Required action ▸
Please say how many lines in the records below contain the word "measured". Give only the number.

Records to use ▸
##########
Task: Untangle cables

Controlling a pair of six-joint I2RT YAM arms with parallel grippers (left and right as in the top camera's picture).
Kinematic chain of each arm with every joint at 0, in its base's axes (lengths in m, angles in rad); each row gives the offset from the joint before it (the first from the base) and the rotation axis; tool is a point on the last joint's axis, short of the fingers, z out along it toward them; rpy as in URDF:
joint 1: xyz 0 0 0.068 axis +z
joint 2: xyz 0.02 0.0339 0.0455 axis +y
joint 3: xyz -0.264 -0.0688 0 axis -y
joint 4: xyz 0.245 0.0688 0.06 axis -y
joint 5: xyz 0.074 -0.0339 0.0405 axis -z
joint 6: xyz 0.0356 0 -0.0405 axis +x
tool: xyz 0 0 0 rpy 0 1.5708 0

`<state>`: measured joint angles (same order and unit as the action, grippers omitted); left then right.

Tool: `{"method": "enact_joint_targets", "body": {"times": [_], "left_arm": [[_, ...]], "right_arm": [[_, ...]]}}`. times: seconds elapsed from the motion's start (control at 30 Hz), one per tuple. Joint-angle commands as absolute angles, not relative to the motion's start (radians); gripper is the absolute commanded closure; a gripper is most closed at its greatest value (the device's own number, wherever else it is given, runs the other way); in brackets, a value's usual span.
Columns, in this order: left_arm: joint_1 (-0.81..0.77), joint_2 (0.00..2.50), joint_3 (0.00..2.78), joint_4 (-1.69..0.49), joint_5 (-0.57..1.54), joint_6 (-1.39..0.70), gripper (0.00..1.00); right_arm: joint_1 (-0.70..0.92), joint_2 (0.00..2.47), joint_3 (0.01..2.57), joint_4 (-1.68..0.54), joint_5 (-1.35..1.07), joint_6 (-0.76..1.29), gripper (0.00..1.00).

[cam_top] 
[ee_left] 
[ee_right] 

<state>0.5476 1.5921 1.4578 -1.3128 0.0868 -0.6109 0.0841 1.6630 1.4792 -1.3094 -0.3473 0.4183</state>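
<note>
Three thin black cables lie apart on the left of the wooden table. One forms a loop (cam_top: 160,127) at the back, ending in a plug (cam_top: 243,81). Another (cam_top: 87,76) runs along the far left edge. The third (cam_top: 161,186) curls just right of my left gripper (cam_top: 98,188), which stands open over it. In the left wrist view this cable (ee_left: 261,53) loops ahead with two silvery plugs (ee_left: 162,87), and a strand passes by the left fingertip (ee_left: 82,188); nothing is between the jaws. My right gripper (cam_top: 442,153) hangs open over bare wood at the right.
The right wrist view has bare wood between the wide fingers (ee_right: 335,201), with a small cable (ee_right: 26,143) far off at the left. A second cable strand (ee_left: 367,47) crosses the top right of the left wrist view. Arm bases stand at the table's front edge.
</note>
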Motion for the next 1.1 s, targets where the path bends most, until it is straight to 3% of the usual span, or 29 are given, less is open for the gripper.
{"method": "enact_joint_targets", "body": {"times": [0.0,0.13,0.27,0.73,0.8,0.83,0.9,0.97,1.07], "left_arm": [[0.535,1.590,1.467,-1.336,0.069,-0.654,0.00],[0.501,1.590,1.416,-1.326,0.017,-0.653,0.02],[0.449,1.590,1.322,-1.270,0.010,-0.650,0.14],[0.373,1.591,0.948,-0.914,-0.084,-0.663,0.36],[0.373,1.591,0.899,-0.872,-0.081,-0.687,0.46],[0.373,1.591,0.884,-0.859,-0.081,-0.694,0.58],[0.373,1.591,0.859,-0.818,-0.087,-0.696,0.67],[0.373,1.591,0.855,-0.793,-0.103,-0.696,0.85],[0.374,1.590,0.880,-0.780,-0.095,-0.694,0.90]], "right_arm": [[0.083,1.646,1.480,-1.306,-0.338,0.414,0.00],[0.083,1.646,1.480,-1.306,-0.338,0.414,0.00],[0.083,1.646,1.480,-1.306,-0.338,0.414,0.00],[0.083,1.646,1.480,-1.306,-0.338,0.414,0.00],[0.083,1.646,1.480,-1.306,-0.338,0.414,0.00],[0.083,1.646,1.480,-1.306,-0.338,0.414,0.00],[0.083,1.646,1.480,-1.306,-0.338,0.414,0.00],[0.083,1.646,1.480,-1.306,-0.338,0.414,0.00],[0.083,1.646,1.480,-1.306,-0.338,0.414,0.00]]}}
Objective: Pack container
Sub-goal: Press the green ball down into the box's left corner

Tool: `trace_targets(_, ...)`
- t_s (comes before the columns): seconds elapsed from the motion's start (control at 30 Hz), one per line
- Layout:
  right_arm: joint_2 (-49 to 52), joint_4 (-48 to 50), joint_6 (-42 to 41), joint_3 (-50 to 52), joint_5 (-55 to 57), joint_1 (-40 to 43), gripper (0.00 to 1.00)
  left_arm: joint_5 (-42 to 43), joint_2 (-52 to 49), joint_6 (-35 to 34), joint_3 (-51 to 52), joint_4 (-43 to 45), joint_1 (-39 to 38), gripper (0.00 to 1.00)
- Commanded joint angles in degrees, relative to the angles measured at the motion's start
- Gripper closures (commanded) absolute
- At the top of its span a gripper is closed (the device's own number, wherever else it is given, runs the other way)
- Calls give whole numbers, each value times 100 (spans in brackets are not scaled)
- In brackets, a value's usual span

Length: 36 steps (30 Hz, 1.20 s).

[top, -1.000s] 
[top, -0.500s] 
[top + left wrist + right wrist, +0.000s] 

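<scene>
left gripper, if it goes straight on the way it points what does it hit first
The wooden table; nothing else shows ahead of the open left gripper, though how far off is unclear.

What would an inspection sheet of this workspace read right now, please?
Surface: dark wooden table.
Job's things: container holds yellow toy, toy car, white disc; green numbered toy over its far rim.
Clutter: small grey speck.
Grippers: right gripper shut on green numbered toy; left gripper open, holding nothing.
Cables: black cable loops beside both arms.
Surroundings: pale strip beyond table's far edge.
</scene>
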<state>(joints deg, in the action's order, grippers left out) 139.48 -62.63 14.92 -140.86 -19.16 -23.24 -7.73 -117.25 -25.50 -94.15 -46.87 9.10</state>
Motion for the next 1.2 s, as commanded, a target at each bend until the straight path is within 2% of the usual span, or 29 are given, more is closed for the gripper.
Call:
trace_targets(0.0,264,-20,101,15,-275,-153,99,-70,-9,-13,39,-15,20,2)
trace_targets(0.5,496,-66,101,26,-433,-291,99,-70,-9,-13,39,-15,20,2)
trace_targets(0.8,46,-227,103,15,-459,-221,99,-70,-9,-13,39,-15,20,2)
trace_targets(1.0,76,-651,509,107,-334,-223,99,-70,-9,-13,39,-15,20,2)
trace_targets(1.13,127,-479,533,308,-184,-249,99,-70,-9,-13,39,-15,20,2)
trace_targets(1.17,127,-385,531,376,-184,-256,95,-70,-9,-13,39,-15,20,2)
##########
Result ▸
2